In a long, detailed analysis entitled “Google: The Internet Behemoth and how it profits from YouTube”, the authors argue that YouTube is actually a cornerstone for a much larger and cagier domination strategy for Google — one that has CDN (content delivery network) providers like Akamai in its sights.
Their basic conclusions:
“We believe that YouTube is used indirectly to drive profits at the parent, and that Google is currently incentivized to keep these profits hidden from prying eyes. The key indirect benefits accruing to Google of owning YouTube are as follows:
- YouTube gains Google a critical slice of growing online video eyeballs, which will attract more marketing dollars to the Internet as a whole.

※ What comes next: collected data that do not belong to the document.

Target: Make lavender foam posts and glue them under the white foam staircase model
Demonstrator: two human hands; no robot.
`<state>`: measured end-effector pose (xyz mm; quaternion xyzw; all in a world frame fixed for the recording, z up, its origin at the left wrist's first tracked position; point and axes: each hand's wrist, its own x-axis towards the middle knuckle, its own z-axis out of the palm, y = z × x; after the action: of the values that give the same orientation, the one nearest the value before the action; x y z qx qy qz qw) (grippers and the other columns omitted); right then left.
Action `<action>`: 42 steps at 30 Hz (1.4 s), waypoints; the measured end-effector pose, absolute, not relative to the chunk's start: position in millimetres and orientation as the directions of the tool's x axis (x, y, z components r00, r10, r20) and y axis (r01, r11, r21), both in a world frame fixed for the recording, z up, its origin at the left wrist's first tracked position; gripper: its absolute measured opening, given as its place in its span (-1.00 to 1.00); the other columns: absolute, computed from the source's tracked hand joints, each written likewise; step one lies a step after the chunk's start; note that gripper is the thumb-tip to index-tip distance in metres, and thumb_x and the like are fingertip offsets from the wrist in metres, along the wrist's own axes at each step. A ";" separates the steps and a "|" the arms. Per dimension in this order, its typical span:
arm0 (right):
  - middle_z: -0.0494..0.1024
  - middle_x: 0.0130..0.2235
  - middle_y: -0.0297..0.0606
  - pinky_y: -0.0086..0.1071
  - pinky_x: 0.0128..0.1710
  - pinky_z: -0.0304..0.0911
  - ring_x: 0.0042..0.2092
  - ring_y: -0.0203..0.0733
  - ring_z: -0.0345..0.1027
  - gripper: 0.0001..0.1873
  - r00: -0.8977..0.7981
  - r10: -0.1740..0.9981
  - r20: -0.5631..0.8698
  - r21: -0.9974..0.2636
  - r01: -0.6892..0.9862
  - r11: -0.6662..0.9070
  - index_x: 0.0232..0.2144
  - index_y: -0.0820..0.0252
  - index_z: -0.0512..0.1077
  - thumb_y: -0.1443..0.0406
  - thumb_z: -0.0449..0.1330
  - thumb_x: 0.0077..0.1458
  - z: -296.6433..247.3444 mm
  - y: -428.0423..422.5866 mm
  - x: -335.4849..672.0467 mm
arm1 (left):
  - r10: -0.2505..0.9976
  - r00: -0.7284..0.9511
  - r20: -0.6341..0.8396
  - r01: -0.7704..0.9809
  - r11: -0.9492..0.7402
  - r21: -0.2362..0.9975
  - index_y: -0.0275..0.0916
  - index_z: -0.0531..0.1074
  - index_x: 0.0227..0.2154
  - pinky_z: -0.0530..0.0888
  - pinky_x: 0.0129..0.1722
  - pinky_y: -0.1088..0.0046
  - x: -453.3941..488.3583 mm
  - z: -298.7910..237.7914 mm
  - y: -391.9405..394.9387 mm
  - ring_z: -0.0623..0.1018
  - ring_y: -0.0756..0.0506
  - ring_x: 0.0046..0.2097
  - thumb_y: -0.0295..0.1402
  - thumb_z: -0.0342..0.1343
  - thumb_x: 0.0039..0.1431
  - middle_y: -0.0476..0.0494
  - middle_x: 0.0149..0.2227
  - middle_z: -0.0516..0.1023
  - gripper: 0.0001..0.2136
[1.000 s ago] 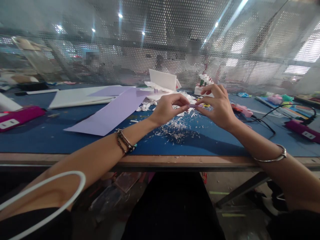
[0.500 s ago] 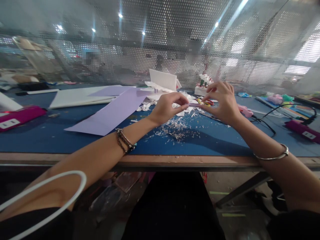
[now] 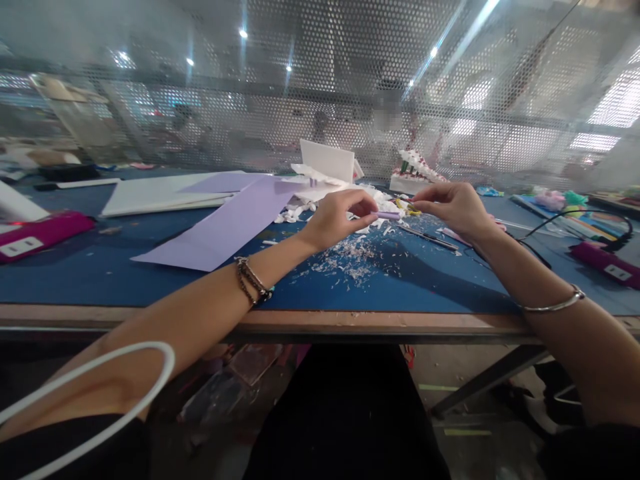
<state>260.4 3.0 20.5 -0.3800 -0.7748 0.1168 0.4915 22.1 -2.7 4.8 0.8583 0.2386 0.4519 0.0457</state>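
Note:
My left hand (image 3: 340, 212) pinches a small narrow roll of purple paper (image 3: 388, 215) between thumb and fingertips, above the worktop. To its right, my right hand (image 3: 459, 208) is closed in a pinch. Its fingertips meet beside a yellow-and-red handled tool (image 3: 407, 204), mostly hidden; whether they grip anything cannot be made out. Below the right hand a dark pen-like tool (image 3: 429, 237) lies on the table. A long sheet of purple paper (image 3: 215, 230) lies left of my left hand. White scraps (image 3: 300, 210) and fine shavings (image 3: 350, 259) are scattered under and behind my hands.
Purple power strips stand at the left (image 3: 45, 233) and right (image 3: 607, 262) of the blue table (image 3: 165, 287). White boards (image 3: 165, 193) lie at the back left. A decorated white model (image 3: 417, 173) stands before the perforated metal screen (image 3: 320, 80). A black cable (image 3: 590, 212) curves at the right.
My right hand has come away from the purple paper roll, moving slightly right and down, and its fingers have closed together. My left hand still holds the roll and has barely moved.

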 end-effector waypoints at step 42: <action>0.47 -0.29 -0.26 -0.33 -0.10 0.17 -0.22 -0.29 0.32 -0.75 -0.768 0.553 0.323 -0.353 0.444 0.823 -0.40 0.19 0.45 0.14 0.10 0.08 19.0 -9.9 243.2 | 0.403 0.620 0.674 0.244 -0.915 0.323 -0.27 0.46 -0.33 0.47 -0.31 0.55 24.3 3.1 -5.5 0.48 0.02 -0.24 -0.41 0.09 0.08 -0.12 -0.29 0.47 -0.89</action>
<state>243.2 -9.9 19.0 -0.2678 -0.9313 0.1290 0.2106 24.3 -5.5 3.1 0.8943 0.1809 0.3969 0.1002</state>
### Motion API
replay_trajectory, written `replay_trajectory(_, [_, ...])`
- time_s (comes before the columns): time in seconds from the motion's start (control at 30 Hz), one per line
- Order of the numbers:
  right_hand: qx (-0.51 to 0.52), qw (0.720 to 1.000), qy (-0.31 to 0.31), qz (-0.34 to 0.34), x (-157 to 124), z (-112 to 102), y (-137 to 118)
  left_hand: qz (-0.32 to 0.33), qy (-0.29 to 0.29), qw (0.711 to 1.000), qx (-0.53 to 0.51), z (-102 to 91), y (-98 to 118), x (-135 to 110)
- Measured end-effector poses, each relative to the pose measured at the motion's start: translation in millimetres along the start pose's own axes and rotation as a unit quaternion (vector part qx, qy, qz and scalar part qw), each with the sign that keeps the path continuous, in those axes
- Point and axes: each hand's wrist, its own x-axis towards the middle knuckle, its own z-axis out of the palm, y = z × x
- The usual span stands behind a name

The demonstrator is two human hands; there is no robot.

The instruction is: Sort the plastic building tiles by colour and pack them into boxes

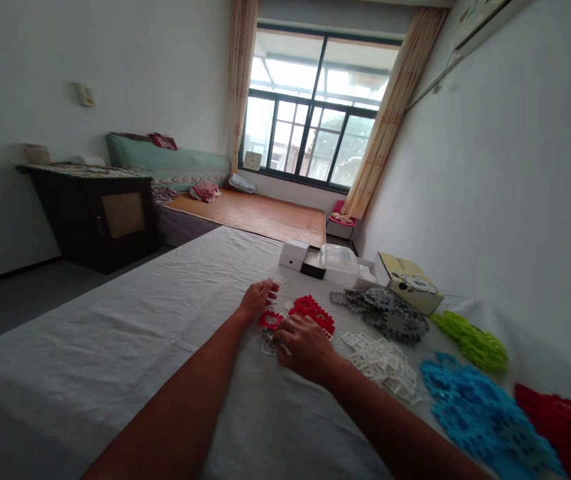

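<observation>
The left hand (258, 299) curves beside a white piece (280, 282), the right hand (309, 343) beside a red piece (264, 320); whether their fingers (286, 327) pinch anything, I cannot tell.

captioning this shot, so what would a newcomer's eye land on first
Probably the bright window, at the far end between curtains. Next, the blue pile and lime pile, vivid on the white sheet at right. Then the left hand and right hand, mid-picture beside red pieces.
</observation>
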Motion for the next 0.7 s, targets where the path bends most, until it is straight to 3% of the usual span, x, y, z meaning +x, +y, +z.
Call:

This is much more important in the USA, where the main competitor Hulu is ad-funded than the UK, where the BBC iPlayer is taxpayer funded;
- YouTube gains Google yet more important meta-data which can be cross-pollinated with data from other Google services;
- YouTube traffic strengthens Google specifically in peering negotiations and generally in network design;
- YouTube is probably a small fraction of Google’s overall cost base, and the spin-off benefits from lower overall unit costs; and
- YouTube positions Google very powerfully for a key role as a gatekeeper in the copyright world.
If this is indeed what Google is really up to, and it’s willing to sustain losses indefinitely at YouTube in order to feed its high-level corporate strategy, then the implications both for marketers and for video-hosting competitors get pretty interesting.
Marketers, for their part, would be able to continue counting on having an extremely inexpensive reach vehicle for getting their companies’ and organizations’ messages out in video. But at the same time, they need to be fully cognizant of how the benefits this kind of free lunch come at a considerable cost and risk (see my past posts “YouTube is a Two-Edged Sword” and “No Free Lunch”). It’s still important, I believe, for an organization to maintain both a public “reach” video presence (via YouTube) and a private “engagement” video presence (via a services like Brightcove, PermissionTV, or Ooyala) on their website.
These private services, however, will continue to feel pricing heat, as they find it more and more difficult to compete with the free hosting offered by YouTube. How long before somebody plays the “predatory pricing” card? Meanwhile, though, these private video hosting services continue to focus their offerings on engagement and monetization features that directly make money for their customers. Look for a lot of new capabilities in the year ahead that will once again change the landscape of options video marketers have.